Assignment: Starting with the line containing "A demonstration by" and going on through the line containing "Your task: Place", return the lines of the data below exactly, and only those.

Material provided:
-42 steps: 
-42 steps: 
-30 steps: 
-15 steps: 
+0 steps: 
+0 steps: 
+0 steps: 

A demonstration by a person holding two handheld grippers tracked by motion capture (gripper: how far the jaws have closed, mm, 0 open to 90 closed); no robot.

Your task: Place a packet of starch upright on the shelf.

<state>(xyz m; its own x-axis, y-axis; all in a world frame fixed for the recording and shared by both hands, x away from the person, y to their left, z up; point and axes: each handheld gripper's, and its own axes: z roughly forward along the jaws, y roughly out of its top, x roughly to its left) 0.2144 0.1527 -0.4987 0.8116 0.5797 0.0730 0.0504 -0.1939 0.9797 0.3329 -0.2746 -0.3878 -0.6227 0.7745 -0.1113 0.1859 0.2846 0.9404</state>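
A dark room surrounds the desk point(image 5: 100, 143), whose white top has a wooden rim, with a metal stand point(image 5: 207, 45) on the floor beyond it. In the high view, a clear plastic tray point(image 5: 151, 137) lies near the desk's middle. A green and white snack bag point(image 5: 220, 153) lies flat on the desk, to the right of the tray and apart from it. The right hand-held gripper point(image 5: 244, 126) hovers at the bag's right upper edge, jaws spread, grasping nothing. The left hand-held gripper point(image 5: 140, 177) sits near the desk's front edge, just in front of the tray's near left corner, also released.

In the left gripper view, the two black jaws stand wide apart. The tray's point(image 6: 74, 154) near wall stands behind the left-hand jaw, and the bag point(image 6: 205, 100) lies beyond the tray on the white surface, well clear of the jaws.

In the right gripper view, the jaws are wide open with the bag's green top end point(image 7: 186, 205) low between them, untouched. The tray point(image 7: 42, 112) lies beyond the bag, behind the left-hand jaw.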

Task answer:
A demonstration by a person holding two handheld grippers tracked by motion capture (gripper: how far the jaws have closed, mm, 0 open to 90 closed); no robot.

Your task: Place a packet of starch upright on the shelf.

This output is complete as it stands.